| Exercise description |
Pictures should be left out while the data beneath this task is written out word for word.

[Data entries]
.....
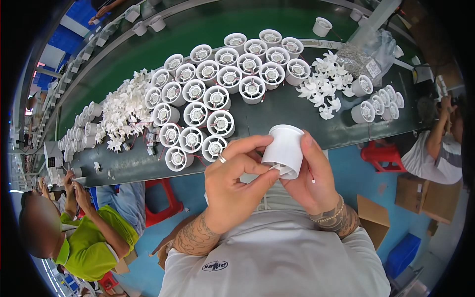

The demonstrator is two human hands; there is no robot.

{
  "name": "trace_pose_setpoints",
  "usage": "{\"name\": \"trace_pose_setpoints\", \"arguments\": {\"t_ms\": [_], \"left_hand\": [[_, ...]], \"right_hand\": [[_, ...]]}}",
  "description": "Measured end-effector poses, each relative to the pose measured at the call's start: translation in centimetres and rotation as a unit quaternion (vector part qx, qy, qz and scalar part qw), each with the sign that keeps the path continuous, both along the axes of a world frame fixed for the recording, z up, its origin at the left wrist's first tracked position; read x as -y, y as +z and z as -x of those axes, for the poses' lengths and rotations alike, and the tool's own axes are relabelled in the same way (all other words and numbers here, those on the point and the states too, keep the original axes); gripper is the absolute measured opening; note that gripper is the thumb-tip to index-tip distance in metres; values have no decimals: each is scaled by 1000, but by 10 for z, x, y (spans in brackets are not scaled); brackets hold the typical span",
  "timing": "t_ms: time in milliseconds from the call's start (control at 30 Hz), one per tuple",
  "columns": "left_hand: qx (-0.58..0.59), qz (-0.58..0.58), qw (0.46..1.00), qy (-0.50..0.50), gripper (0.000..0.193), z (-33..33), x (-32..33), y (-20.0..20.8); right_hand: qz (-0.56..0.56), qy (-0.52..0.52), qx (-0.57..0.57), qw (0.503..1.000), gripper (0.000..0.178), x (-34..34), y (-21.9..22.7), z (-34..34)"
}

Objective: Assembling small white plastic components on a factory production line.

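Note:
A white round plastic fan housing is tilted in front of my chest, its open end facing down toward me. My right hand grips its right side, fingers closed round the wall. A thin wire with a small white plug hangs beside that palm. With thumb and forefinger, my left hand pinches a white fan blade at the housing's open end; most of the blade is hidden inside. On the table past my hands stand several similar housings, showing spoked ends and red wires.
White fan blades lie in a large heap at left and a smaller one at right. A clear bag stands behind. A green conveyor runs beyond. Co-workers sit left and right, near red stools. Cardboard boxes stand on the floor.

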State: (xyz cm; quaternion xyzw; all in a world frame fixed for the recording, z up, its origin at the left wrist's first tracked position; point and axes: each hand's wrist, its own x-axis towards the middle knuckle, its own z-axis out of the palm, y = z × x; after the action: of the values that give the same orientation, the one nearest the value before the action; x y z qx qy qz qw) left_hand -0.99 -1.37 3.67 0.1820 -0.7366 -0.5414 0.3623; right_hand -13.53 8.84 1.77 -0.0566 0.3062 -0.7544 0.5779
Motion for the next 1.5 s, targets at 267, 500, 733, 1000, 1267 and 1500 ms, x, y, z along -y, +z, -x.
{"name": "trace_pose_setpoints", "arguments": {"t_ms": [267,500,733,1000,1267,1500], "left_hand": [[11,-95,995,-1,36,-8,-2,0],[48,-50,997,-31,36,7,13,-16],[91,11,991,-101,38,10,9,-24],[166,59,975,-138,38,28,0,-10],[191,38,979,-58,30,22,-5,-32],[106,156,981,49,8,-37,25,-25]], "right_hand": [[6,-29,-61,998,19,-12,-4,-12],[18,-33,-57,998,19,-4,-6,3],[-21,-31,29,999,30,-16,-5,7],[-45,-7,62,997,23,-33,-28,13],[-204,-69,-383,898,25,-52,-50,43],[-324,-213,-794,467,43,-69,-66,100]]}}
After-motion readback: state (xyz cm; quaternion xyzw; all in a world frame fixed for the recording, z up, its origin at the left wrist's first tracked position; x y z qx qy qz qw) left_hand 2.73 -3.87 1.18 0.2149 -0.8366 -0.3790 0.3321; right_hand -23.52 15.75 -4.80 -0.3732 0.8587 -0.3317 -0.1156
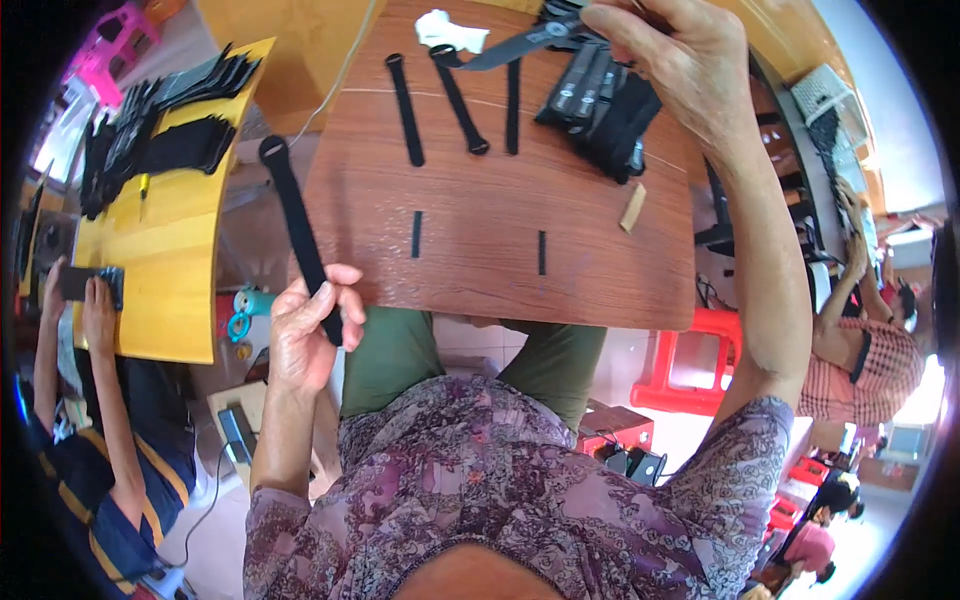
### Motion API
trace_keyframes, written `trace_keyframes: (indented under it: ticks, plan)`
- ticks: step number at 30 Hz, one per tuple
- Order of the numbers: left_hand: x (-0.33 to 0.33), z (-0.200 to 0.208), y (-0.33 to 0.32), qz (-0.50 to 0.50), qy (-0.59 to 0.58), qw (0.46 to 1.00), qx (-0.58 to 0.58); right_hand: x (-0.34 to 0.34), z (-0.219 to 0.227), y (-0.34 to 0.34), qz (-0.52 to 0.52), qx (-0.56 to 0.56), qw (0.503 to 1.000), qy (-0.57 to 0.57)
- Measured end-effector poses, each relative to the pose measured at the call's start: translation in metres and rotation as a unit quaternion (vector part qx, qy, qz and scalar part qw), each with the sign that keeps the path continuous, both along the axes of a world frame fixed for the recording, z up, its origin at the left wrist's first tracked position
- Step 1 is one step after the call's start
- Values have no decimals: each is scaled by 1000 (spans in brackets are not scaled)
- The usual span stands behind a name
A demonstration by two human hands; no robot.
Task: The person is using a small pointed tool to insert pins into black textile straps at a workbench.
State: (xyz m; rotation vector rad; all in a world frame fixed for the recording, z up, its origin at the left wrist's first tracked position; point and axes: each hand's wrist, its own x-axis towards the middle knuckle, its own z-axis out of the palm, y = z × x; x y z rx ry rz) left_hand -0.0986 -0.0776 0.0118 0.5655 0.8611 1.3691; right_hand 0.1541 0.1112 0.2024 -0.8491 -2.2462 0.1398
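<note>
Black strap (298,225) — long, narrow — tip rounded and slotted

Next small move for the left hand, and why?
Perhaps have the left hand lay its black strap on the brown table beside the three similar straps: those already lie roughly side by side, while this one is held near one end.

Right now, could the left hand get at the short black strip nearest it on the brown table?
Probably yes: nothing visible lies between the left hand and the short black strip, though that hand's grip holds a long black strap.
</note>
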Motion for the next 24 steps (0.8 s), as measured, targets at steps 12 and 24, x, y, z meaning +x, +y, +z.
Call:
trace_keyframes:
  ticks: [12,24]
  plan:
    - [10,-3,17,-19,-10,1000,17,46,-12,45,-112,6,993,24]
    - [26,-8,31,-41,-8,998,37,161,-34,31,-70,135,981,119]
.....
| Exercise response |
The demonstrator is two human hands; there is no robot.

{
  "name": "trace_pose_setpoints",
  "usage": "{\"name\": \"trace_pose_setpoints\", \"arguments\": {\"t_ms\": [_], \"left_hand\": [[_, ...]], \"right_hand\": [[_, ...]]}}",
  "description": "Measured end-effector poses, each relative to the pose measured at the call's start: translation in centimetres and rotation as a unit quaternion (vector part qx, qy, qz and scalar part qw), each with the sign that keeps the path continuous, both along the axes of a world frame fixed for the recording, z up, its origin at the left wrist's first tracked position; read x as -y, y as +z and z as -x of those axes, for the poses' lengths and rotations alike, and the tool's own axes are relabelled in the same way (all other words and numbers here, those on the point and the states too, keep the original axes); gripper is the absolute measured opening; note that gripper is the thumb-tip to index-tip distance in metres; values have no decimals: each is scaled by 1000, but by 10 for z, x, y (spans in brackets are not scaled); brackets hold the typical span",
  "timing": "t_ms: time in milliseconds from the call's start (control at 30 Hz), one per tuple",
  "columns": "left_hand: qx (-0.58..0.59), qz (-0.58..0.58), qw (0.46..1.00), qy (-0.50..0.50), gripper (0.000..0.193), z (-33..33), x (-32..33), y (-20.0..20.8); right_hand: qz (-0.56..0.56), qy (-0.52..0.52), qx (-0.57..0.57), qw (0.503..1.000), gripper (0.000..0.178), x (-34..34), y (-21.9..22.7), z (-34..34)"
}

Objective: Assembling small white plastic components on a factory production line.

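Note:
A white round plastic fan housing is tilted in front of my chest, its open end facing down toward me. My right hand grips its right side, fingers closed round the wall. A thin wire with a small white plug hangs beside that palm. With thumb and forefinger, my left hand pinches a white fan blade at the housing's open end; most of the blade is hidden inside. On the table past my hands stand several similar housings, showing spoked ends and red wires.
White fan blades lie in a large heap at left and a smaller one at right. A clear bag stands behind. A green conveyor runs beyond. Co-workers sit left and right, near red stools. Cardboard boxes stand on the floor.
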
State: (xyz cm; quaternion xyzw; all in a world frame fixed for the recording, z up, its origin at the left wrist's first tracked position; point and axes: each hand's wrist, its own x-axis towards the middle knuckle, its own z-axis out of the palm, y = z × x; after the action: of the values that give the same orientation, the one nearest the value before the action; x y z qx qy qz qw) left_hand -0.99 -1.37 3.67 0.1820 -0.7366 -0.5414 0.3623; right_hand -13.53 8.84 1.77 -0.0566 0.3062 -0.7544 0.5779
Motion for the next 1.5 s, targets at 267, 500, 733, 1000, 1267 and 1500 ms, x, y, z along -y, +z, -x.
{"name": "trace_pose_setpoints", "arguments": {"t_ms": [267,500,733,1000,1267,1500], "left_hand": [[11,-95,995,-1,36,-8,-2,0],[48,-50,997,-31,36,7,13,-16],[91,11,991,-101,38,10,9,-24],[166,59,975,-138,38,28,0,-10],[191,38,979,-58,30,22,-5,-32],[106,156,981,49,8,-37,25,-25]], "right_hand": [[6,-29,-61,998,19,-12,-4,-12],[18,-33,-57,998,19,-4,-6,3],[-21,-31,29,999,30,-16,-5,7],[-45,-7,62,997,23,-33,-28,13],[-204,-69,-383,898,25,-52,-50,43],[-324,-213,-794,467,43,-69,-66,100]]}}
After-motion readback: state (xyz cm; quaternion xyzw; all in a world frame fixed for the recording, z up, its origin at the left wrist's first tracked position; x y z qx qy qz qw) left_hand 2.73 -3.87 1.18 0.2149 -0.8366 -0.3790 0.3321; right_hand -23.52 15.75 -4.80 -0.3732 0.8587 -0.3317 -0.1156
### Motion API
trace_keyframes, written `trace_keyframes: (indented under it: ticks, plan)`
- ticks: step number at 30 Hz, one per tuple
- Order of the numbers: left_hand: x (-0.33 to 0.33), z (-0.200 to 0.208), y (-0.33 to 0.32), qz (-0.50 to 0.50), qy (-0.59 to 0.58), qw (0.46 to 1.00), qx (-0.58 to 0.58); right_hand: x (-0.34 to 0.34), z (-0.219 to 0.227), y (-0.34 to 0.34), qz (-0.52 to 0.52), qx (-0.56 to 0.56), qw (0.503 to 1.000), qy (-0.57 to 0.57)
- Measured end-effector poses, each relative to the pose measured at the call's start: translation in metres and rotation as a unit quaternion (vector part qx, qy, qz and scalar part qw), each with the sign that keeps the path continuous, both along the axes of a world frame fixed for the recording, z up, its origin at the left wrist's first tracked position
- Step 1 is one step after the call's start
- Values have no decimals: each is scaled by 1000 (spans in brackets are not scaled)
- The usual span stands behind a name
A demonstration by two human hands; no robot.
Task: The person is using a small pointed tool to insert pins into black textile straps at a workbench.
State: (xyz m; rotation vector rad; all in a world frame fixed for the recording, z up, its origin at the left wrist's first tracked position; point and axes: each hand's wrist, its own x-axis towards the middle knuckle, its own z-axis out of the palm, y = z × x; x y z rx ry rz) left_hand -0.0986 -0.0776 0.0118 0.5655 0.8611 1.3691; right_hand 0.1541 0.1112 0.2024 -0.8491 -2.2462 0.1398
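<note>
Black strap (298,225) — long, narrow — tip rounded and slotted

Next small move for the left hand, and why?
Perhaps have the left hand lay its black strap on the brown table beside the three similar straps: those already lie roughly side by side, while this one is held near one end.

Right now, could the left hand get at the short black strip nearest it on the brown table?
Probably yes: nothing visible lies between the left hand and the short black strip, though that hand's grip holds a long black strap.
</note>
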Motion for the next 24 steps (0.8 s), as measured, targets at steps 12 and 24, x, y, z meaning +x, +y, +z.
Call:
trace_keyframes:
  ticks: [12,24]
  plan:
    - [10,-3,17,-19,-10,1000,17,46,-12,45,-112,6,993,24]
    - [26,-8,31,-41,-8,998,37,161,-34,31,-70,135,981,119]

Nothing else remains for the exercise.